◆ **Required action**
Return the listing in full. Keep every word as it stands.
** Input data follows **
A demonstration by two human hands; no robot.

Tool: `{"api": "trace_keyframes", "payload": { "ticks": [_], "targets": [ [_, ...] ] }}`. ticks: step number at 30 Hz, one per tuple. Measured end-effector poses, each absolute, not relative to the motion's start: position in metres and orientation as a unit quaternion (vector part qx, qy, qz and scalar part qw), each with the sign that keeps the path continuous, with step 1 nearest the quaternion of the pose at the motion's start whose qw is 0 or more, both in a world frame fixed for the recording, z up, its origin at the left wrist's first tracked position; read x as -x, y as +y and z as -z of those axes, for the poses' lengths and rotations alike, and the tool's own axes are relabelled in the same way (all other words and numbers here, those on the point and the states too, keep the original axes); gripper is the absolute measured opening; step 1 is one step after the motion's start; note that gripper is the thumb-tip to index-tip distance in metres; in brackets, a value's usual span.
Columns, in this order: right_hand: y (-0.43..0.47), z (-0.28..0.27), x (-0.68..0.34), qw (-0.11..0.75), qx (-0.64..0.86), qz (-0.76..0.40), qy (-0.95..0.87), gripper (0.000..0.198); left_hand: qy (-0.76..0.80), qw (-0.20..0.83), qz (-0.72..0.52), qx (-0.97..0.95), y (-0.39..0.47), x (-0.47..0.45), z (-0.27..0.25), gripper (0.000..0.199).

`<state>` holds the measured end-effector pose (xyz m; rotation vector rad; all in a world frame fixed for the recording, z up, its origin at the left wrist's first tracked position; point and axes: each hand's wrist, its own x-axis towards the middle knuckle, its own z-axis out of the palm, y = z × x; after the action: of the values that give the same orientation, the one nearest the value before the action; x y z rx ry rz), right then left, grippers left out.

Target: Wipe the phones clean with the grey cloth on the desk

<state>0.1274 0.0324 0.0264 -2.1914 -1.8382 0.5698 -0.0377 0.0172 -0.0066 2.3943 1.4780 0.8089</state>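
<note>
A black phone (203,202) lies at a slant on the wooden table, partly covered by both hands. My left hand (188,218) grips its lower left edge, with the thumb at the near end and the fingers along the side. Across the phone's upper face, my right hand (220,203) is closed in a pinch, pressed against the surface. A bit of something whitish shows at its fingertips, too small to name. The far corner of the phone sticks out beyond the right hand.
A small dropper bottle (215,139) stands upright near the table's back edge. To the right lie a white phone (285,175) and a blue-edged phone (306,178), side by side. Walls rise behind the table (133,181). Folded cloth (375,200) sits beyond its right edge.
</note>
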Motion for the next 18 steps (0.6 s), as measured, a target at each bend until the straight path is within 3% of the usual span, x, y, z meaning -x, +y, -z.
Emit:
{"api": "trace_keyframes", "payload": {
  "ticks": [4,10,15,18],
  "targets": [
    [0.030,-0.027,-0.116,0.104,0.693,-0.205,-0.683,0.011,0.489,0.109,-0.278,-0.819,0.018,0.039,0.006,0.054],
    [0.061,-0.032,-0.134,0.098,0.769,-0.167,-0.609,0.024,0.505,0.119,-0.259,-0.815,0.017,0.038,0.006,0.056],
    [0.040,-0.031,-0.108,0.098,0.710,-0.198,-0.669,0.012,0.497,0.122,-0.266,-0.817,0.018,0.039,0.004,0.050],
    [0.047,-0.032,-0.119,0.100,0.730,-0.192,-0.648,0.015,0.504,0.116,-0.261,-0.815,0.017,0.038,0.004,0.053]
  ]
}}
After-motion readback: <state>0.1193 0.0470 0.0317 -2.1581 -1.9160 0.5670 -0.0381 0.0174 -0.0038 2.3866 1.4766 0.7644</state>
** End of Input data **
◆ **Solution below**
A demonstration by two human hands; no robot.

Tool: `{"api": "trace_keyframes", "payload": { "ticks": [_], "targets": [ [_, ...] ] }}`. ticks: step number at 30 Hz, one per tuple. Measured end-effector poses, each absolute, not relative to the motion's start: position in metres and orientation as a unit quaternion (vector part qx, qy, qz and scalar part qw), each with the sign that keeps the path continuous, with step 1 nearest the quaternion of the pose at the motion's start whose qw is 0 or more, both in a world frame fixed for the recording, z up, its origin at the left wrist's first tracked position; read x as -x, y as +y and z as -z of those axes, for the poses' lengths and rotations alike, and the tool's own axes are relabelled in the same way (all other words and numbers here, those on the point and the states too, keep the original axes); gripper is the absolute measured opening; step 1 is one step after the motion's start; note that gripper is the thumb-tip to index-tip distance in metres; in brackets, a value's usual span.
Columns, in this order: right_hand: y (-0.43..0.47), z (-0.28..0.27), x (-0.68..0.34), qw (-0.11..0.75), qx (-0.64..0.86), qz (-0.76..0.40), qy (-0.95..0.87), gripper (0.000..0.198); left_hand: qy (-0.76..0.80), qw (-0.20..0.83), qz (-0.72..0.52), qx (-0.97..0.95), y (-0.39..0.47), x (-0.47..0.45), z (-0.27..0.25), gripper (0.000..0.199).

`<state>` holds the measured end-effector pose (xyz m; rotation vector rad; all in a world frame fixed for the recording, z up, its origin at the left wrist's first tracked position; point and axes: each hand's wrist, its own x-axis towards the middle knuckle, its own z-axis out of the palm, y = z × x; after the action: of the values that give the same orientation, the one nearest the value before the action; x y z rx ry rz), right then left, grippers left out.

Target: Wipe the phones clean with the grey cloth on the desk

<state>0.1274 0.0324 0.0264 -2.1914 -1.8382 0.5698 -0.0377 0.0172 -0.0066 2.3943 1.4780 0.8089</state>
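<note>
A black phone (203,202) lies at a slant on the wooden table, partly covered by both hands. My left hand (188,218) grips its lower left edge, with the thumb at the near end and the fingers along the side. Across the phone's upper face, my right hand (220,203) is closed in a pinch, pressed against the surface. A bit of something whitish shows at its fingertips, too small to name. The far corner of the phone sticks out beyond the right hand.
A small dropper bottle (215,139) stands upright near the table's back edge. To the right lie a white phone (285,175) and a blue-edged phone (306,178), side by side. Walls rise behind the table (133,181). Folded cloth (375,200) sits beyond its right edge.
</note>
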Motion for the next 18 steps (0.6 s), as measured, a target at each bend until the straight path is within 3% of the usual span, x, y, z meaning -x, +y, -z.
Emit:
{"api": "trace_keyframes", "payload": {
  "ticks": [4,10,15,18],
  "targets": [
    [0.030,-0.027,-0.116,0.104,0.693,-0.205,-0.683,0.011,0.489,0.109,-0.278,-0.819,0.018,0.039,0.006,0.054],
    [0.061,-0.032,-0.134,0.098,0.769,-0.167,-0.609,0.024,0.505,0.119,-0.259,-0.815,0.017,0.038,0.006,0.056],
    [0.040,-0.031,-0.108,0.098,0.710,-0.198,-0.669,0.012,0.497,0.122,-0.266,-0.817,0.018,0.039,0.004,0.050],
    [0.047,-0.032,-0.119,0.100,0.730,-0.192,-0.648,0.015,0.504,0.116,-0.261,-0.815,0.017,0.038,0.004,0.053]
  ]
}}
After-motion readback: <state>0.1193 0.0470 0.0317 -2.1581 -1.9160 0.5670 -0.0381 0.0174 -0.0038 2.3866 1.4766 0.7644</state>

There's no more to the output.